▶ WORK INSTRUCTION: Look through the material below and show every line with the word "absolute".

○ ○ ○

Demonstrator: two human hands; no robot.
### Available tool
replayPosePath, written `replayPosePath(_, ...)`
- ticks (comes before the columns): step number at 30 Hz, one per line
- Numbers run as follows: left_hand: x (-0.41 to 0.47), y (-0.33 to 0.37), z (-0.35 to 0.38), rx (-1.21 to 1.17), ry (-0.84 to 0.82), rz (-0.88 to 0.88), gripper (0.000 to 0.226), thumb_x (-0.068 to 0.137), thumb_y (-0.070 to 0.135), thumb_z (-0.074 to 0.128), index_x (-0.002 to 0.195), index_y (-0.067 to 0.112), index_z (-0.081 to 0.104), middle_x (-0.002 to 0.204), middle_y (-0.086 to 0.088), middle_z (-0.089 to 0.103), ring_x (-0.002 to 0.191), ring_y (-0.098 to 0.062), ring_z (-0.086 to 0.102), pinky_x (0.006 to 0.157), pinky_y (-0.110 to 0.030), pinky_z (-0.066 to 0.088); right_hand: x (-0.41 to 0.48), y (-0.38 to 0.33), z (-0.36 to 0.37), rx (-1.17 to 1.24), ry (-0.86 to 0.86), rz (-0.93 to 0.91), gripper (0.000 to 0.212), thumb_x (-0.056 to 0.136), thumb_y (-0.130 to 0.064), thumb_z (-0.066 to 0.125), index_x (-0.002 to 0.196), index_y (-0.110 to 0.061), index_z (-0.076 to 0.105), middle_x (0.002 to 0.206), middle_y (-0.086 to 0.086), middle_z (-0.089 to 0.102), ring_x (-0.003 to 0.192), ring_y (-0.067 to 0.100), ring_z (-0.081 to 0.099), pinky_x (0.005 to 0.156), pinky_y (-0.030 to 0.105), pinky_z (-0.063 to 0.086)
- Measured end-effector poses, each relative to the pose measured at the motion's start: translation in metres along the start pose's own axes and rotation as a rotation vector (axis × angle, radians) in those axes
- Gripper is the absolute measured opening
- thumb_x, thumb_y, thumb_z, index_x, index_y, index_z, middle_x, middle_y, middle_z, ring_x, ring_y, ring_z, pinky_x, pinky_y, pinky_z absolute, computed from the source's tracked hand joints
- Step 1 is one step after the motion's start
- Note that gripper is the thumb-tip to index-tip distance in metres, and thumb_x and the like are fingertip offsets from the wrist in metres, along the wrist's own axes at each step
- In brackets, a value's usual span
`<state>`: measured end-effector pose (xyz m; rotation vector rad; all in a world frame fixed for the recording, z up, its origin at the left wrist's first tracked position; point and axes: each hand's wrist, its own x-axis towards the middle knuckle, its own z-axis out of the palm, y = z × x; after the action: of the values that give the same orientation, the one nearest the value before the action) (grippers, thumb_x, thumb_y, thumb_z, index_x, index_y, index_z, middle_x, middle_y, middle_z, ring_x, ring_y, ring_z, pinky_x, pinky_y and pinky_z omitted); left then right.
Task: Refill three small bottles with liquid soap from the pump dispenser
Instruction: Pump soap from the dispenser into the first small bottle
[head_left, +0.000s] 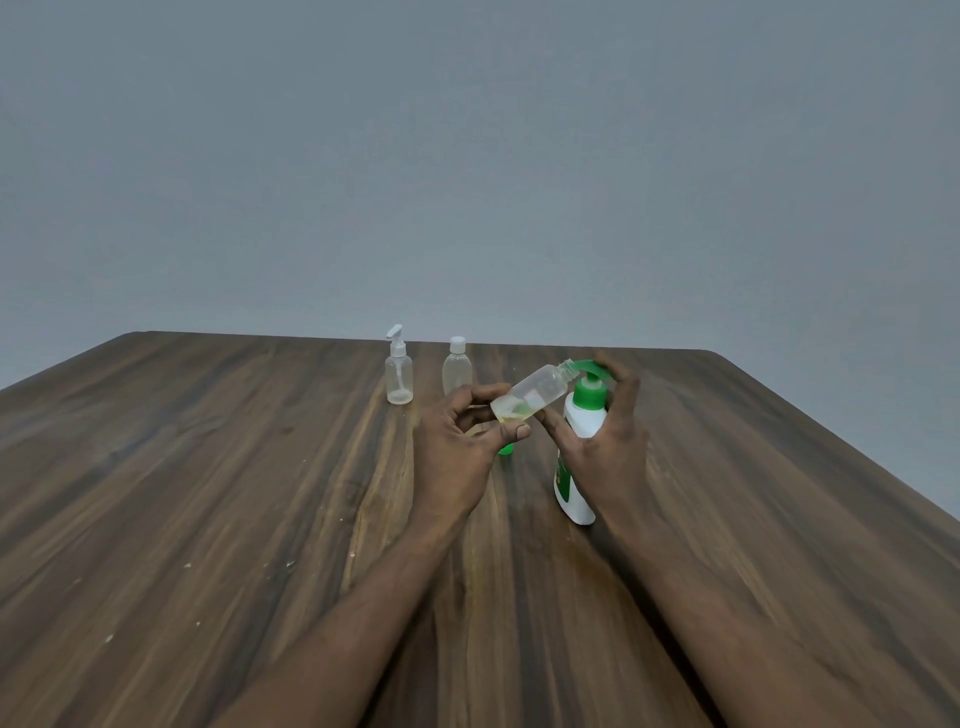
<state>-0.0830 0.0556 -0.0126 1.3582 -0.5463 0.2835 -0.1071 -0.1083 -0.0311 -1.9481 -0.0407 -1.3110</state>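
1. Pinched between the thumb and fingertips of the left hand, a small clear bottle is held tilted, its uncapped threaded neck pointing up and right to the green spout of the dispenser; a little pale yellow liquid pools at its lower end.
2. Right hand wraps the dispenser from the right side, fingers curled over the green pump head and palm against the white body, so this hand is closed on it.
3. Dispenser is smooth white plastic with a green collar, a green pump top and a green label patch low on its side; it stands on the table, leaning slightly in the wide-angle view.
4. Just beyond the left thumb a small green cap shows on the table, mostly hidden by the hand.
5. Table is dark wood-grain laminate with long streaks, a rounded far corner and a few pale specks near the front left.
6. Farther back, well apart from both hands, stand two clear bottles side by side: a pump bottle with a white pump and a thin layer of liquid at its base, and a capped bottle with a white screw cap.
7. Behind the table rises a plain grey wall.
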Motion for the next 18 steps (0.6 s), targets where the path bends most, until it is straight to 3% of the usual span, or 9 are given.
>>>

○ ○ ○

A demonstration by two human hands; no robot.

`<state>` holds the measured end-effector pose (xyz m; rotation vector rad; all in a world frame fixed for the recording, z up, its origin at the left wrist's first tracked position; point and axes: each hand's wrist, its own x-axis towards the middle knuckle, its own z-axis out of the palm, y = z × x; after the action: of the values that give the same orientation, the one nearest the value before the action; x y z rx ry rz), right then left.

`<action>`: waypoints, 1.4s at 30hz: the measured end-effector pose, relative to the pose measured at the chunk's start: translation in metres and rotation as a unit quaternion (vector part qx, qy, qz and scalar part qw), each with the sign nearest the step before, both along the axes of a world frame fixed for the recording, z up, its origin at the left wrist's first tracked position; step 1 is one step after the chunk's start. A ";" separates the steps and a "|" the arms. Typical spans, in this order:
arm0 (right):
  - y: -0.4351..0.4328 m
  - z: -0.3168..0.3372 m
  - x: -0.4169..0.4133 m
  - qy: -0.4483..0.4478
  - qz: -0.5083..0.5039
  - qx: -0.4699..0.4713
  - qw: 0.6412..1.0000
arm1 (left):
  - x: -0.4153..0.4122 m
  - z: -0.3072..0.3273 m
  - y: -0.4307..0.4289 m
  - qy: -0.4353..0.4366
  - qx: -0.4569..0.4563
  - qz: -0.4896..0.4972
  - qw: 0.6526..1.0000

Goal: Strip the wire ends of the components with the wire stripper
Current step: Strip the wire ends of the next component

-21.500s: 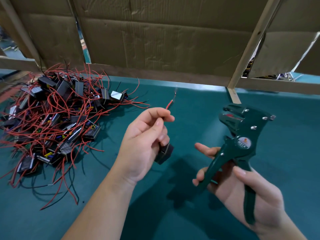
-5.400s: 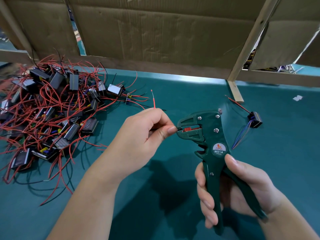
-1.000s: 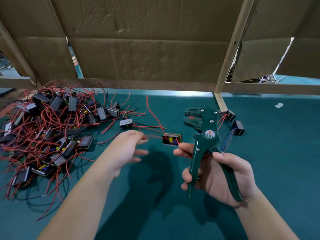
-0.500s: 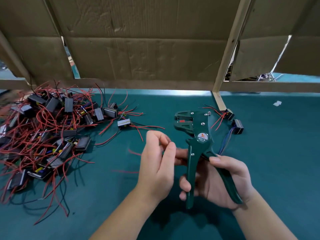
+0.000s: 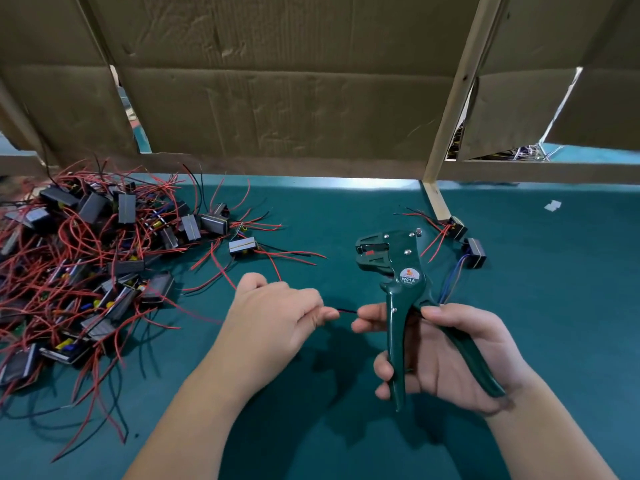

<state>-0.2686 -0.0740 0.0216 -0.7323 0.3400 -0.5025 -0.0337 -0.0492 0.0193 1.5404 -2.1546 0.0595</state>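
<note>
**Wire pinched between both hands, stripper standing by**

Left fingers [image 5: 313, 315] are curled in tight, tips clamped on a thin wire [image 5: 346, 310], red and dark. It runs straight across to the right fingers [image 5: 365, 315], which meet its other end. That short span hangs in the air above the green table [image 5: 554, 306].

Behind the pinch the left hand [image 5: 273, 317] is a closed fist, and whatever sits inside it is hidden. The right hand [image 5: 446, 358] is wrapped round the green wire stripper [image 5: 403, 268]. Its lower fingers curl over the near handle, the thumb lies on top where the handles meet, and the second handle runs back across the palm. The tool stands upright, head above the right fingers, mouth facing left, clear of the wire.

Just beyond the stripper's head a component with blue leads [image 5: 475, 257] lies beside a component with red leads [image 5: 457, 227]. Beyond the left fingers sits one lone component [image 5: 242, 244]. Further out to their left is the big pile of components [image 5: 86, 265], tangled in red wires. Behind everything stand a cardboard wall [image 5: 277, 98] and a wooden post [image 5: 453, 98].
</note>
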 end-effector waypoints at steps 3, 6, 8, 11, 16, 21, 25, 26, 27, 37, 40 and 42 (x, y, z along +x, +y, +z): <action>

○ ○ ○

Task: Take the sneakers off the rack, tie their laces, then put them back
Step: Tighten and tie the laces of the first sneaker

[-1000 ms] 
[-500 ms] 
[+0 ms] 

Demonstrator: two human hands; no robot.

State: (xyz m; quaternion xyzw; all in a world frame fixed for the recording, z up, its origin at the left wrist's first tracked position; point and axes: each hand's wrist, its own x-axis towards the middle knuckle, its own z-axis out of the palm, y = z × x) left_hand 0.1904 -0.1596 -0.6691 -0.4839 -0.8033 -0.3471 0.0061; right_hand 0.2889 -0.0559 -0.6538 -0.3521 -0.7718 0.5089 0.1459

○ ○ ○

▶ RESPONSE FOR THIS EXERCISE:
- Gripper is the absolute measured opening
- thumb_x, thumb_y, thumb_z, index_x, index_y, index_z, middle_x, middle_y, middle_z, ring_x, ring_y, ring_z, pinky_x, pinky_y, pinky_z absolute, computed from the source's tracked hand joints

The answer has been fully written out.